▸ Assigned task:
Could you retype the material, starting at its first line and ending with the line holding "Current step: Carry", and keep the pictures out?

▸ Data listing:
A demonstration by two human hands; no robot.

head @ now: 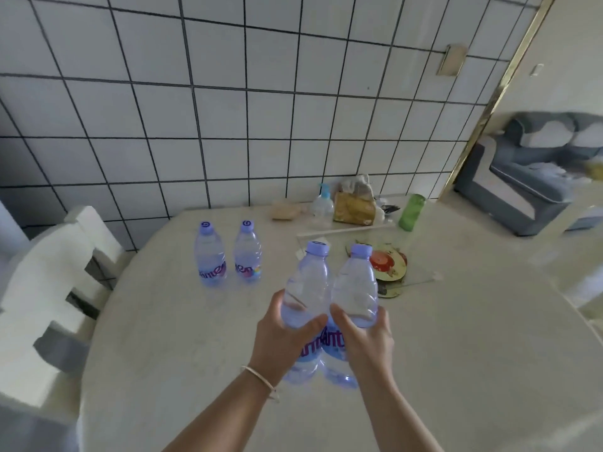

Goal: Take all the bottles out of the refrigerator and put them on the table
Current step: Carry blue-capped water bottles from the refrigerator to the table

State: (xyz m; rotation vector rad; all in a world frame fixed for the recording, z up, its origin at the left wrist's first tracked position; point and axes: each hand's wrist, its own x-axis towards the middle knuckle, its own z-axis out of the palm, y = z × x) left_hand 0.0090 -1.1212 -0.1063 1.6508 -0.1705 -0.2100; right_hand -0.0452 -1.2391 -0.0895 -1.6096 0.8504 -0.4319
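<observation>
The left hand (287, 334) grips one bottle (306, 288). The right hand (365, 334) grips another bottle (355, 285). The two held bottles touch side by side, lifted above the middle of the round table (473, 353). Both have clear water inside and purple caps on top.

Two more bottles stand upright near the table's far left edge: a left one (209, 256) and a right one (248, 252). They sit just beside each other, apart from the held pair.

The near side and right side of the table are bare. By the far edge sit a pump bottle (321, 203), a yellow bag (354, 205) and a green can (411, 212). A painted plate (391, 261) lies behind the held bottles. A white chair (49, 288) stands at the left edge.
</observation>
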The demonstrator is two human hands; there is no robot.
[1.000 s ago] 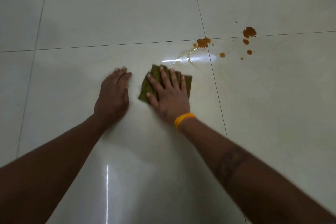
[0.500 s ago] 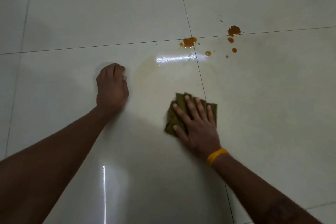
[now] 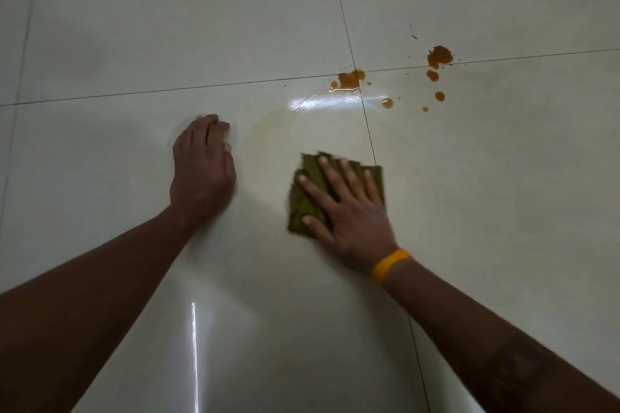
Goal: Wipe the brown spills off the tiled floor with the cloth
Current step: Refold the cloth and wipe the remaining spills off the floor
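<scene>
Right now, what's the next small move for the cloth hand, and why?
Probably slide the right hand, flat on the green cloth, forward and slightly right to the brown puddle at the tile joint. That spill and the droplets beyond remain unwiped. The left hand rests on the floor.

Right hand presses flat, fingers spread, on the green cloth just left of the tile seam, left hand braced on the floor farther left, brown spills beyond the cloth.
</scene>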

▸ Task output:
A demonstration by two human hands; no robot.

head @ now: 

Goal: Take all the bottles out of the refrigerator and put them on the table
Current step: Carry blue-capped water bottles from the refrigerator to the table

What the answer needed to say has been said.